Technical information
- Licensing authority: FCC
- Facility ID: 30832
- Class: B
- ERP: 38,000 watts
- HAAT: 152 meters (499 ft)
- Transmitter coordinates: 32°43′48″N 117°05′06″W﻿ / ﻿32.73000°N 117.08500°W
- Repeaters: 97.3 KWFN-FM1 (La Jolla); 97.3 KWFN-FM2 (Ramona); 97.3 KWFN-FM3 (San Marcos); 97.3 KWFN-FM4 (Escondido); 97.3 KWFN-FM5 (Encinitas);

Links
- Public license information: Public file; LMS;
- Webcast: Listen live (via Audacy); Listen live (via Audacy) (HD2);
- Website: www.audacy.com/973thefansd

= KWFN =

Sports radio station in San Diego

KWFN (97.3 FM) – branded as 97.3 The Fan – is a commercial sports radio station licensed to serve San Diego, California. Owned by Audacy, Inc., the station covers both the Greater San Diego market and the San Diego–Tijuana transborder agglomeration, and is the flagship station for the San Diego Padres Radio Network, in addition to being the market affiliate for Westwood One Sports.

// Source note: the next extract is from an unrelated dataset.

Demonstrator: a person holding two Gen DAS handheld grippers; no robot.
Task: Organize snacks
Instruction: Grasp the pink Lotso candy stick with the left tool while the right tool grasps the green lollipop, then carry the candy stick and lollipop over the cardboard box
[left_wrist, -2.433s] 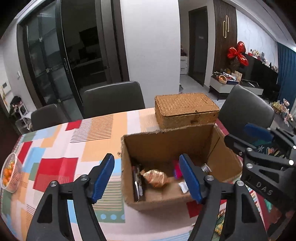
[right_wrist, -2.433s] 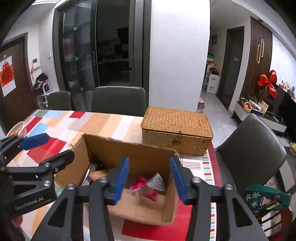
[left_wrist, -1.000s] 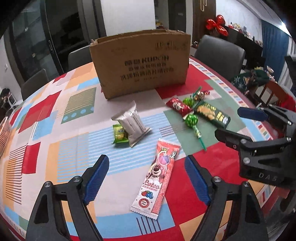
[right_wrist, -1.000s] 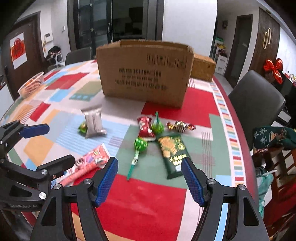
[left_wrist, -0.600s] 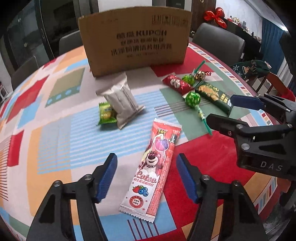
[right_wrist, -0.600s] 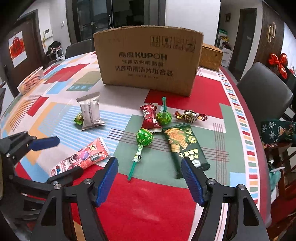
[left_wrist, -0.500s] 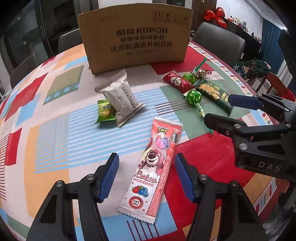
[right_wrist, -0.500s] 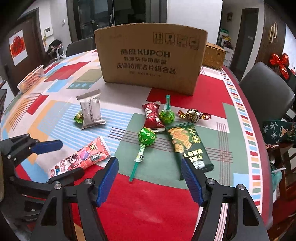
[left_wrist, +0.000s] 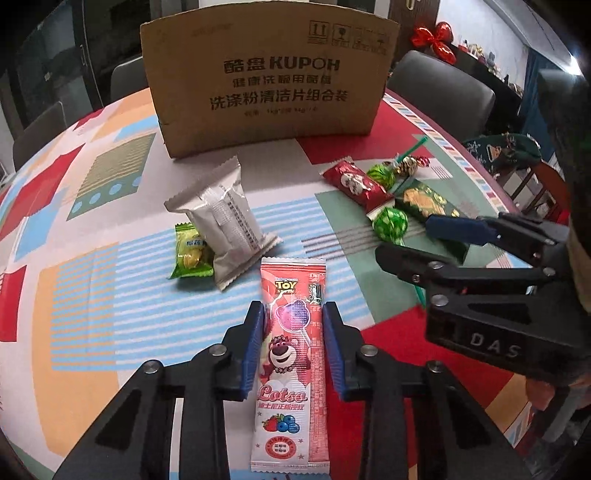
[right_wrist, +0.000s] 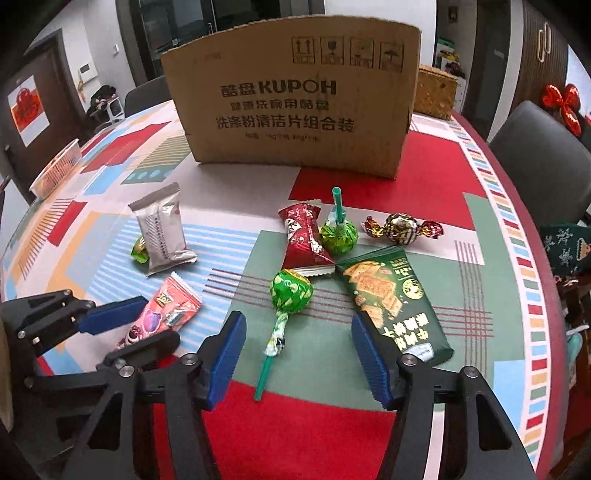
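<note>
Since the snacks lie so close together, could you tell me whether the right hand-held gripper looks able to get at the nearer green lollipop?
Probably yes. The right hand-held gripper, its jaws closing, has the lollipop stick between them with nothing on top. The green cracker packet lies close to one finger and might get nudged.

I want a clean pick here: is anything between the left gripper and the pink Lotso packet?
Nothing visible. The left gripper straddles the pink Lotso packet, jaws closing on its sides. The silver packet and green candy lie farther off, clear of it.

Patchwork tablecloth (right_wrist: 424, 166), grey chair (right_wrist: 543, 155), wicker box (right_wrist: 436, 92), red bow (left_wrist: 436, 35)
</note>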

The KWFN studios are located in San Diego's Stonecrest neighborhood, while the main station transmitter resides in San Diego's Emerald Hills neighborhood; to expand KWFN's overall reach, the station also utilizes a series of booster relays synchronized with the main signal. In addition to a standard analog transmission, KWFN and the booster relay network broadcast over two HD Radio digital subchannels, and is available online via Audacy.

==History==
===Country (1964–2017)===
97.3 first signed on as KSEA on January 15, 1964. It was owned by Broodmoor Broadcasting, along with KSON (1240 AM). The two stations simulcast their programming. In its early days, KSEA was powered at 25,000 watts, using an antenna at only 220 feet in height above average terrain. Today, KWFN's power and antenna height are double that of KSEA. As of 1998, KSEA is a Regional Mexican station in Greenfield, California.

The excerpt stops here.